Are my answers right? If they are wrong you don't have to tell me how to do it its okay =)

Question

Are my answers right? If they are wrong you don't have to tell me how to do it its okay =)

A particle starts at time t=0 and moves along the x-axis so that its position at any time t(greater or equal to) 0 is given by x(t)=(t-1)^3 (2t-3)

1.find the velocity of the particle at any time t(greater or equal to) 0
2.for what values of t is the velocity of the particle less than zero?
3.find the value of t when the particle is moving and the acceleration is zero

My Answers:
1.(6t-9)(t-1)^2 + 2(t-1)^3
2.t(less than or equal to) 1
3.t=1

Answer 1

P1=(-3,2);P2=(-6,-2)

Answer 2

To check if your answers are correct, let's go through each question and see if your answers match the correct solutions.

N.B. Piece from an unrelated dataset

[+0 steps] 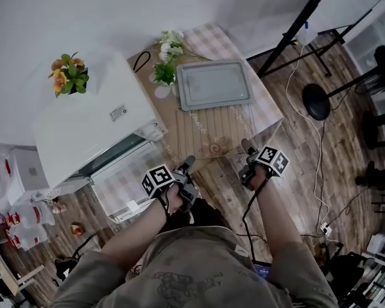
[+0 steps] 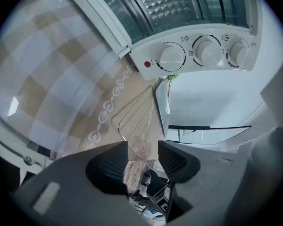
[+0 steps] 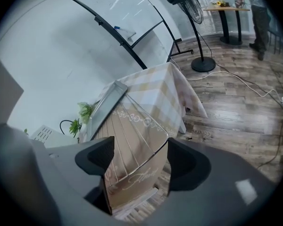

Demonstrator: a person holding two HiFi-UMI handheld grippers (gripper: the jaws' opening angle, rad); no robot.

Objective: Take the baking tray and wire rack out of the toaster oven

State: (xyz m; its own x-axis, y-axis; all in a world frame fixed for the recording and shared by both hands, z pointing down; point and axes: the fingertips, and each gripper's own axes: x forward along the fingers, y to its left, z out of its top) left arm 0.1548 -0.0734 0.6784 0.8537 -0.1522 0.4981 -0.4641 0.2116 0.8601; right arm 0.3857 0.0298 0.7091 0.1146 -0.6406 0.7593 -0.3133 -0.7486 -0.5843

1. The velocity of a particle is the derivative of its position with respect to time. In this case, you need to take the derivative of the position function x(t)= (t-1)^3 * (2t-3) with respect to t. So, the velocity function will be:

v(t) = d/dt (x(t)) = d/dt [(t-1)^3 * (2t-3)]

To find the derivative, you can apply the product rule and the chain rule. After calculating, you should get:

v(t) = (6t-9)(t-1)^2 + 2(t-1)^3

Your answer for the velocity function is correct!

2. To find the values of t for which the velocity is less than zero, you need to solve the inequality v(t) < 0. From your velocity function, v(t) = (6t-9)(t-1)^2 + 2(t-1)^3. To solve this inequality, set v(t) < 0 and find the values of t that satisfy it.

It seems that you entered t ≤ 1, but that is incorrect. The correct solution is t < 1. So, the velocity of the particle is less than zero for t < 1.

3. To find the value of t when the particle is moving and the acceleration is zero, you need to find the values of t at which the derivative of the velocity function is zero. In other words, solve the equation for a(t) = d/dt(v(t)) = 0.

To find the derivative of the velocity function, you can apply the chain rule and simplify the expression:

a(t) = d/dt[(6t-9)(t-1)^2 + 2(t-1)^3]
= 12(t-1) + (6t-9)(2t-2)

Now you can set a(t) = 0 and solve for t:

12(t-1) + (6t-9)(2t-2) = 0

Simplifying this equation will give you the value of t when the particle is moving and the acceleration is zero.

So, to summarize:

1. Your answer for the velocity function is correct: v(t) = (6t-9)(t-1)^2 + 2(t-1)^3.
2. The correct solution for the velocity being less than zero is t < 1.
3. You need to solve the equation 12(t-1) + (6t-9)(2t-2) = 0 to find the value of t when the particle is moving and the acceleration is zero.

So, your answers for questions 1 and 3 are correct. However, the answer for question 2 should be t < 1, not t ≤ 1.